Before we left, the surgeon complained that the police had kept them there a whole day. These Africans don’t understand what time means to a Westerner,’ he said. He looked miserable when I said that we had been held for six days in Tillia. Six days was all it had taken them to drive from Genoa, he told us. They only had ten days left in which to motor across the Ténéré and back through Algeria to Italy. Udungu asked me to inquire if they wanted a guide to Agadez. ‘We don’t need a guide,’ the surgeon said. We’ll cross Ténéré without a guide, you’ll see.’
We made camp in some thornscrub outside the village. The day warmed up, and the camels stretched and shook their humps, shuffling about and nibbling among the thorn trees. A young Toubou called Abba Kelle arrived and offered to be our guide as far as N’Guigmi. He was very clean-cut and earnest and spoke fluent French, yet I sensed something insincere beneath the simpering smile. ‘I’ve taken plenty of tourists to N’Guigmu,’ he said. ‘I like the tourists, the men and the women.’ He smiled charmingly at Marinetta. ‘The route to N’Guigmi is no problem. I can even tell you how many sand dunes there are.’
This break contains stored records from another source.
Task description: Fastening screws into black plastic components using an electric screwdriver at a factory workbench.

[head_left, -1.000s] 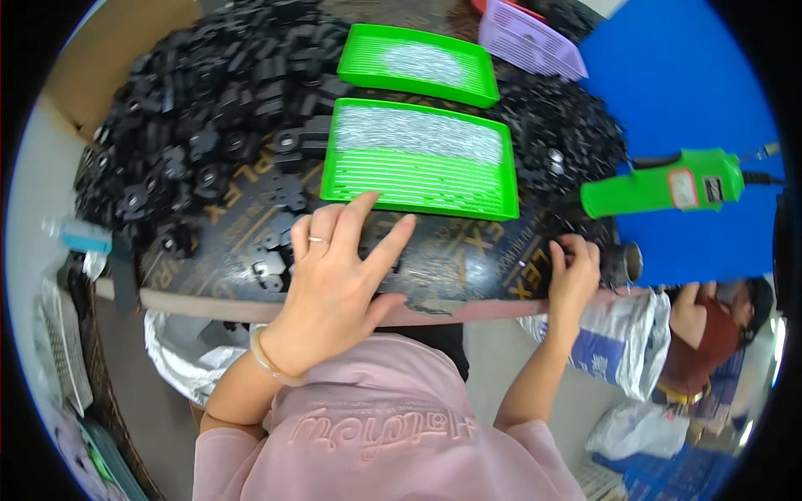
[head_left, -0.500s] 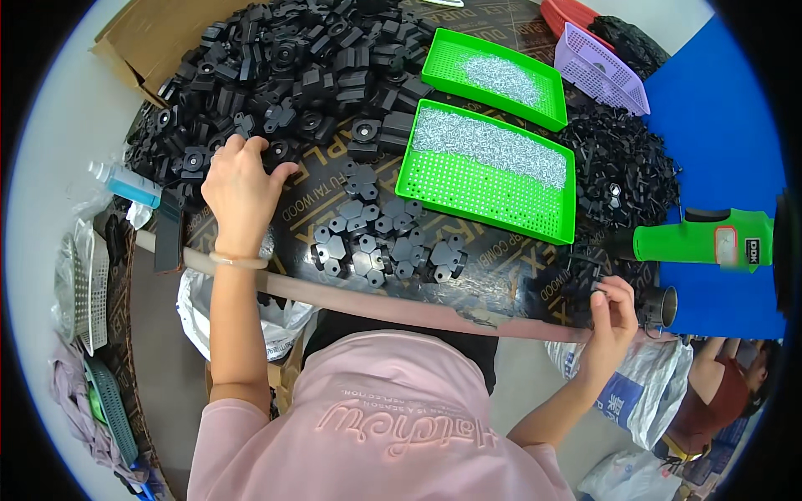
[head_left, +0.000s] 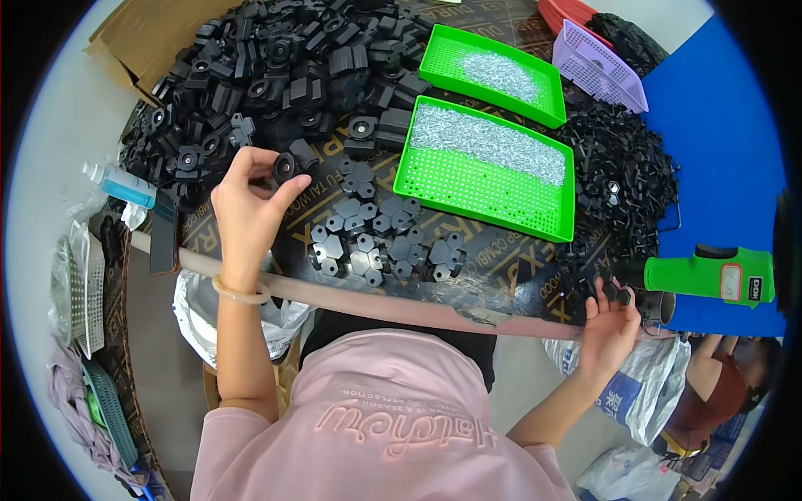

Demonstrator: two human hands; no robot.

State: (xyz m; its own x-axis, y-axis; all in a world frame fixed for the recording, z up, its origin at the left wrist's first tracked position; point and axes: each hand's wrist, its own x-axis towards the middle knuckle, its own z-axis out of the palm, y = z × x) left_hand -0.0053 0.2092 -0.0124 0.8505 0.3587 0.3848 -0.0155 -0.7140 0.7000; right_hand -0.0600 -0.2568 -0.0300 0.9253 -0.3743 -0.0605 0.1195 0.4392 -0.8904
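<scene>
My left hand [head_left: 248,204] is pinching a black plastic block with a round ringed centre [head_left: 286,167] between thumb and fingers, at the near edge of a large heap of similar black blocks [head_left: 276,71]. At the right edge of the table, my right hand [head_left: 608,330] is turned palm up, its curled fingers on a small black plastic piece [head_left: 616,292]. The tip of a green power screwdriver [head_left: 706,275] hangs just above these fingers. Between my hands, several black pieces with three-lobed plates [head_left: 368,259] sit in a cluster.
Two green trays [head_left: 484,219] hold silvery screws [head_left: 493,138]. Right of them lies a heap of small black parts [head_left: 618,175]. A metal cup [head_left: 667,307] is at the right edge, a lilac basket [head_left: 597,67] behind. A blue-liquid bottle [head_left: 125,185] lies at left. Another person [head_left: 710,392] is at lower right.
My left hand has drawn back from the heap with a black block in it. My right hand has turned palm up and moved slightly right. The green screwdriver has come down nearer to it.
</scene>
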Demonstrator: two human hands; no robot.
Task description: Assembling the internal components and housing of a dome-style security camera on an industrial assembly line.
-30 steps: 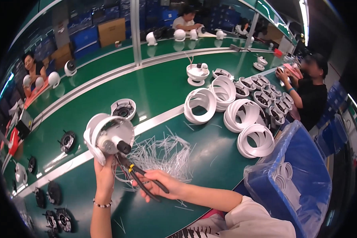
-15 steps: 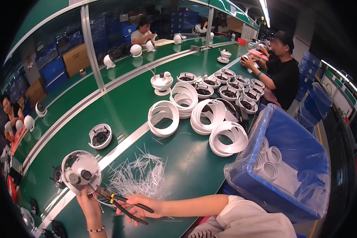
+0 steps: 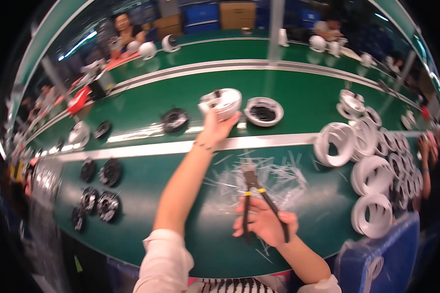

‘I don’t want to know how many sand dunes there are,’ I said, irritated by his know-it-all manner. ‘Have you taken tourists by camel or by car?’
‘Mostly by car,’ he admitted, ‘but it’s no problem. Camels and cars are all the same.’
That night, I dreamed about Abba Kelle. I dreamed that we were sitting by a campfire under a brilliant full moon. As I watched, the young man’s features dissolved and decomposed. Steadily, they changed into the features of a wolf. ‘It’s no problem,’ the wolf told me mildly. ‘I like tourists!’
‘I’m sorry,’ I said, ‘but we really can’t take anyone who changes into a wolf!’
A man called Mu’min was waiting for us at the gendarmerie the next morning. The chief said that he had been recommended as a guide by the town’s headman, the sarki. Mu’min was a Beriberi, one of the settled people of the oasis. He was a lanky, lonely, silent man who seemed reluctant to talk. His face was as scored and weathered as salt brick, and mahogany-black. His mouth was a nest of broken teeth. He wore a coil of white turban and a long black cloak, and his eyes were shaded by dark glasses. When he did speak, it was in snatches, between puffs at the fat rolls of Gauloises cigarettes and coughs and vicious spitting. The young Abba Kelle was there too, sitting some distance away and looking quite normal this morning. I asked the chief which of the two guides was the better, and he told me, ‘Mu’min is more serious than the other one.’ I would rather not have taken either, but the chief said it was forbidden to go without a guide. In the end, I took Mu’min.
While the new guide collected his belongings, I sat down with Udungu. He had been to the market and showed me a bag of Bilma dates he had bought for hi
s children. They didn’t want me to come,’ he said. ‘They cried when I left. They said, “It’s too cold, father!” They were right. It’s too cold for an old man like me. I won’t come to Bilma again by camel, not this year anyway.’ I paid him his due and a small bonus, and his old eyes beamed over the tagelmoust. The walnut-hued skin puckered into a million wrinkles, like a dried-up girba.
‘It’s like parting from your grandfather,’ Marinetta said.
In the afternoon, Mu’min arrived with a mattress, four thick blankets, two canvas windbreaks, a radio, a flashlight, a Tuareg sword, and a huge sack of dates. I told him that the dates were too heavy for the camels, but he protested that they would be useful to us. ‘We will give them to the Toubou we meet on the way,’ he said. ‘It will help us to get through.’ I made him cut the sack down by half. In the twelve days it took us to reach N’Guigmi, he never gave anybody one of those dates.